Copyright 1995 Reed Business Information, Inc.


Customer Reviews

Meeting the Parents of a Serial Killer5
Another great book from Madame Medical Investigator Author Patricia Cornwell. Always well-researched, this time the book causes Dr. Kay Scarpetta, Marino and of course, FBI Agent Benton Wesley to investigate the death of a frozen naked woman propped openly in Central Park. Their path leads them to the parents of a psychotic serial killer, one of whom can see nothing wrong about her son and the other parent who would only see his if pointing a shotgun at the son's face. The woman's identity is a shock, as is Scarpetta's handiness with a side-arm. A must-read!

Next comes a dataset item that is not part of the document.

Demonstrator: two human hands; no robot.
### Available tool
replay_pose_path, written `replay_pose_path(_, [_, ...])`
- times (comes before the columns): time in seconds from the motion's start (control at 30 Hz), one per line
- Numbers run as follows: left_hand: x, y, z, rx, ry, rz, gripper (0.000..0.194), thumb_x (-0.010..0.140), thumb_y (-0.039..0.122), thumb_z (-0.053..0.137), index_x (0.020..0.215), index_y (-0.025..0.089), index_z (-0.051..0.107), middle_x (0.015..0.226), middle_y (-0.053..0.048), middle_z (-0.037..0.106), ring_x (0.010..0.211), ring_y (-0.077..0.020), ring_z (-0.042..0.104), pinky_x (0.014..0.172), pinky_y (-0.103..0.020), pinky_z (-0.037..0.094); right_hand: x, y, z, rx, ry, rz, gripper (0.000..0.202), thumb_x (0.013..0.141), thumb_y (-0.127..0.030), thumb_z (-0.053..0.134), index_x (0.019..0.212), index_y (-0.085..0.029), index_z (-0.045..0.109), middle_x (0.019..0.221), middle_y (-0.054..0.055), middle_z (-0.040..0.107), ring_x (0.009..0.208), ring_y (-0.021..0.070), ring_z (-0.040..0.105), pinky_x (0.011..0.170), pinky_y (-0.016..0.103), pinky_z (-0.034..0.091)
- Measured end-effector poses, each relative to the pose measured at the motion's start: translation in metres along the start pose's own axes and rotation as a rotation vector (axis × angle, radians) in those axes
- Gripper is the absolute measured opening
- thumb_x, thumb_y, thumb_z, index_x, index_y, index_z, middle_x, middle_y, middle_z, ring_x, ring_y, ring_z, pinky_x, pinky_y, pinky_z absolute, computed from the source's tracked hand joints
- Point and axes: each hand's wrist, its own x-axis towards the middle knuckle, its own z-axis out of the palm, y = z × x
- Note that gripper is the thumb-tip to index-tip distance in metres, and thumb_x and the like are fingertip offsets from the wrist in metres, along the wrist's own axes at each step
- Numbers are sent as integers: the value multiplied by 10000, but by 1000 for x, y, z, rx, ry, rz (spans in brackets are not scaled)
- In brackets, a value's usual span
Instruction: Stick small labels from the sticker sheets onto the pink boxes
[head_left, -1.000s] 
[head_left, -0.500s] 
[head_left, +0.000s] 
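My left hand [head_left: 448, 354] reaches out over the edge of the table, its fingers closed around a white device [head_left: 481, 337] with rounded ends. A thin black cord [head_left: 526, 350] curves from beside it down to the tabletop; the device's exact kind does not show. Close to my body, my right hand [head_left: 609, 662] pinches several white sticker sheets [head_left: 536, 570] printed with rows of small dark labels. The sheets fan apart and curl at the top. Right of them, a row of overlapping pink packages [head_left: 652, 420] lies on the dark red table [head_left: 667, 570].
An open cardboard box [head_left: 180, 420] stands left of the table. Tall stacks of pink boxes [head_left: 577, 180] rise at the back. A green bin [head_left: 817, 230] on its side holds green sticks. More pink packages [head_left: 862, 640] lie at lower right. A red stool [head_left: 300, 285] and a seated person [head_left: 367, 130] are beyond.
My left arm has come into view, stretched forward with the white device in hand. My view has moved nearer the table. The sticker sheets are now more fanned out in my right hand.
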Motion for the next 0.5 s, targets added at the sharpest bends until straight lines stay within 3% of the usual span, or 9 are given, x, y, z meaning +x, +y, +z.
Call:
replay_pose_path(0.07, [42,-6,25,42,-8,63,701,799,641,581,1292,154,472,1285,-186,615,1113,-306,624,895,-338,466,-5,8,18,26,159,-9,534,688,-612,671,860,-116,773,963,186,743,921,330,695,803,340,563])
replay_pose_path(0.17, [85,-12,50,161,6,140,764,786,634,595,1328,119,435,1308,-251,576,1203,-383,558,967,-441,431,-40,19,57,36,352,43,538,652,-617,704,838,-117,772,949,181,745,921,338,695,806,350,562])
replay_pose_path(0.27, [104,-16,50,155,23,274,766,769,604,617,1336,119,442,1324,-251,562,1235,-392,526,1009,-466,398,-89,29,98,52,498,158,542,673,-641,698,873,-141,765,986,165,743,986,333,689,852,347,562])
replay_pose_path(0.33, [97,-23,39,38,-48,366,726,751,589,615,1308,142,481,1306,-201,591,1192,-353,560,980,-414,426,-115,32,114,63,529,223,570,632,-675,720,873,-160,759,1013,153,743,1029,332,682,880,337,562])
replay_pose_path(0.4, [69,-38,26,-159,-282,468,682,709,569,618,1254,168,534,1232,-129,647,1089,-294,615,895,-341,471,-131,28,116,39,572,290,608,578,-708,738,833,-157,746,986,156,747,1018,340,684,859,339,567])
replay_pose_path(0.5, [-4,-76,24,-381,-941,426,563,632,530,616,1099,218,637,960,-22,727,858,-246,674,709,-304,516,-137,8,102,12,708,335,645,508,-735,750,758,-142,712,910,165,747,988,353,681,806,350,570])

Cornwell does it again, and again, and again, and again...5
...and with this book, she has done it yet again.

The book does not start off too well, with the sherrif Santa bit being a bit confusing for the first couple of pages. I didn't like it. And i thought i might be in for a disappointing Cornwellian offering.

My, was i WRONG.

This book is yet another stunner. She has definitely veered away from the cunningness and cleverness which inhabited her first three books. But she more than makes up for it with a chilling plot and one of the most cold and clinical serial killers i have eve read of. Essentially, this is a serial killer novel, and as that it not especially original. But it is nonetheless a good one.

Marino, Benton, Lucy and of course Kay are back again for another great read. Cornwell's writing is sharp and to the point, and keeps the you turning those pages. I can't really put my finger on a reason why, but from the first time i read a Cornwell book i feel in love with the way she writes. It's simply...wonderful. I can't get enough of it. It's no more literate than the next person's, but for some reason i just relish every sentence she writes.

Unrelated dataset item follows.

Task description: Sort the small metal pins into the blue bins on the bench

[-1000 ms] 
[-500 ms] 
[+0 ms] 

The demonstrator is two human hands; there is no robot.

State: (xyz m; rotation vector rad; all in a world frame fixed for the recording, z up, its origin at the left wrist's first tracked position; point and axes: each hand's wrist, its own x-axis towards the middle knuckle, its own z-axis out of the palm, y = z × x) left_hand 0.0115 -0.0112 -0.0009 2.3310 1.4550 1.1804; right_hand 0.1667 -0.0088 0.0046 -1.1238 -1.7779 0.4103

The plot here is sometimes scatty and random (as was Cruel and Unusual) but here, she pulls it off a lot better. I tend not to like books full of random killings, without rhyme or reason (yoo hoo, James Patterson, author of Violets are Blue, i'm talking in particular about you.), but here i really did. The randomness is chilling, and Tenple Gault is a super villain, who curdles the blood. He is just so...hateable. You loathe him absolutely. Especially when you find out how he treats his sister. You just hate him even more. With every part of i wanted him to die, die, die. It is hard to conceieve of anyone so cruel and horrifically terrifying than him. When Scarpetta talks to his parents, it's painful to read, even though it's fiction. It's an extremely moving scene, full of emotion. (As is the entire book.)

This book moves along relentlessly to it's absolutely brilliant conclusion. It is the best conclusion she has penned yet, down in the bowels of the New York subway. Dark and frightening, she really brings over the atmosphere.

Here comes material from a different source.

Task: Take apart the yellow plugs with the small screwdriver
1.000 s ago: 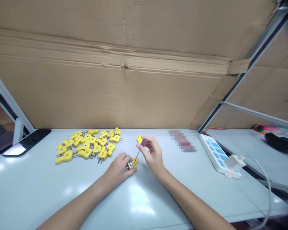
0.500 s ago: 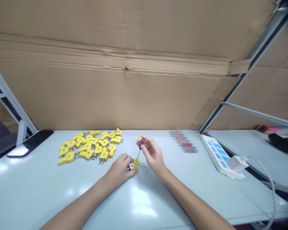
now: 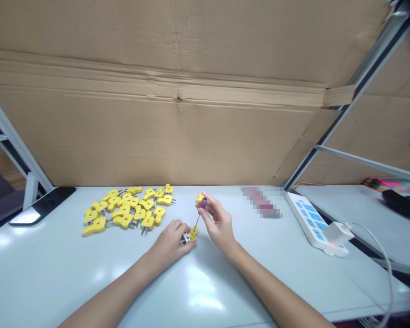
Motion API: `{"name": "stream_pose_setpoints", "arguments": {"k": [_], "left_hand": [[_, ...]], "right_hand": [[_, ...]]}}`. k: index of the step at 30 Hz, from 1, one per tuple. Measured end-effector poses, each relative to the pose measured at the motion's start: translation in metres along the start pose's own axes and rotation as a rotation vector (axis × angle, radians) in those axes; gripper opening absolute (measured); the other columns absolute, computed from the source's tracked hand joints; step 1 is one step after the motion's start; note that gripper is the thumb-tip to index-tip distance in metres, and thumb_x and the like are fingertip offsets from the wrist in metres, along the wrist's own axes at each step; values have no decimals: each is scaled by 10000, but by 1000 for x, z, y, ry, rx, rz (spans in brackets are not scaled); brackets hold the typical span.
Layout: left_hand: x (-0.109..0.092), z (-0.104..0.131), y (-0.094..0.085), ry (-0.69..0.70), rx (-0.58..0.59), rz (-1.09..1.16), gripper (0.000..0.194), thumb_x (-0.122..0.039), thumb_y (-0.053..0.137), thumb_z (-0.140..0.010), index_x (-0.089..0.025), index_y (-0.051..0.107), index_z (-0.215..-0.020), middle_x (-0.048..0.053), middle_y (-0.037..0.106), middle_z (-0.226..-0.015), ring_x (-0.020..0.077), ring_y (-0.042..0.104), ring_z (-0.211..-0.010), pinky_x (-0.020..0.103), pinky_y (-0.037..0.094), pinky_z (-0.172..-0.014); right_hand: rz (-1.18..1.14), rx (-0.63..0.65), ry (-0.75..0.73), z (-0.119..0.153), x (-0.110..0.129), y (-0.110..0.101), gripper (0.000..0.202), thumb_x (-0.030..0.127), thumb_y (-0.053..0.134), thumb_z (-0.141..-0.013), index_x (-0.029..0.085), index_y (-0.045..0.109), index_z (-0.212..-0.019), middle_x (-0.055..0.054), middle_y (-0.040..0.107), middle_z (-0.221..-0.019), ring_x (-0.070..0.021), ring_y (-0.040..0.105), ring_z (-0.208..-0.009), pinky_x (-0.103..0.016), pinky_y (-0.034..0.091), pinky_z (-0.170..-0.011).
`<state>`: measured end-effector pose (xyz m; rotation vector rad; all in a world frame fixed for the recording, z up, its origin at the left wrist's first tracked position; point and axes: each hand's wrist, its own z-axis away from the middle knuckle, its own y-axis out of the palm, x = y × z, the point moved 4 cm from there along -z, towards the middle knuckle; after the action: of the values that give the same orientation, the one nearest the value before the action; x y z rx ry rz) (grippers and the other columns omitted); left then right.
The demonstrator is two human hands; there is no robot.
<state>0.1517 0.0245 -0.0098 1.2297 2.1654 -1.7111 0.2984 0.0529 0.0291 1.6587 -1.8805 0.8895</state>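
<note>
My left hand [image 3: 170, 238] is closed around a small yellow plug [image 3: 193, 233] at the front middle of the table, and a pale inner piece and metal prongs show between its fingers. My right hand [image 3: 218, 221] pinches a screwdriver [image 3: 197, 220] by its purple handle. The thin shaft slants down and its tip meets the plug. A yellow piece [image 3: 199, 198] shows right behind the handle; whether my fingers touch it I cannot tell. Several yellow plugs with metal prongs [image 3: 123, 210] lie in a loose group to the left, beyond my left hand.
A dark phone-like slab [image 3: 43, 205] lies at the far left. To the right are a blurred reddish object [image 3: 262, 202] and a white power strip [image 3: 314, 223] with a charger [image 3: 337, 233] plugged in. A cardboard wall [image 3: 191, 141] closes off the back of the table.
The fingers of my right hand have shifted slightly on the screwdriver handle, and more of the yellow piece behind it shows. My left hand and the plug hold still.
</note>
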Motion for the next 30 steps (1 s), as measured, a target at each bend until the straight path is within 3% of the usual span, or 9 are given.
{"name": "stream_pose_setpoints", "arguments": {"k": [5,11,14,18,23,30], "left_hand": [[-1,0,-1,1,-3,6,118,-238,656,-802,-202,587,-890,34,606,-876,207,584,-822,323,475,-742],[-1,0,-1,-11,5,7,122,-218,652,-796,-190,588,-896,44,604,-880,216,584,-830,333,476,-748],[-2,0,-2,1,1,7,119,-235,647,-802,-196,593,-900,42,607,-875,216,584,-832,333,475,-751],[-2,0,-2,5,1,0,123,-238,645,-805,-198,594,-909,42,608,-884,213,588,-831,329,475,-750],[-1,0,-1,-2,15,-24,130,-233,663,-797,-199,591,-900,41,608,-883,222,592,-845,331,478,-752],[-3,-1,-1,-9,26,-23,125,-220,665,-797,-183,598,-896,45,612,-876,232,595,-856,343,484,-760]], "right_hand": [[-112,98,38,2,0,4,310,304,454,-955,279,507,-1259,-97,646,-1155,-205,674,-1005,-420,548,-907],[32,32,-38,-3,6,1,276,238,632,-838,277,579,-1106,-48,575,-952,-159,608,-768,-326,580,-701],[79,29,-39,-5,5,0,269,215,628,-835,281,605,-1094,-18,564,-844,-146,573,-691,-325,568,-695],[38,104,-3,-4,3,0,331,228,561,-882,282,583,-1207,-48,637,-929,-166,647,-798,-333,582,-749],[-72,163,23,-1,1,4,452,257,474,-939,297,418,-1386,-89,653,-1087,-185,682,-938,-388,579,-855],[-46,164,23,0,4,4,363,231,499,-923,294,484,-1280,-92,617,-1114,-185,672,-941,-367,586,-817]]}}
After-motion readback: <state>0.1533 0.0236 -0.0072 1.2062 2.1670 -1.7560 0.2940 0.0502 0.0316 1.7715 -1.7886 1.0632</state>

I loved this book, as i have loved almost every single Scarpetta novel so far.

The identity of the first victim should come as a real shock.

Very Dissapointing2
From Potters Field is one Patricia Cornwell's worst book she has written. It's not the characters, nope. It's not the writing that is wrong. It's the story that makes the book disappointing.

Temple Gault has struck again. This time we know this for sure. Both the readers and Kay Scarpetta do. Someone from Lucy's past is also back. The problem with this book is that Gault is not a strong enough villain to carry this book. He is not scary or very threatening. It's not exiting. Partly because we never get into his head we are always inside Scarpetta's. Even if Cornwell did venture inside his head I'm not sure if it would be that exiting. For a killer on the loose plot its very weak, of coarse the forensics are very good and original. But for the most part a very disappointing Scarpetta novel.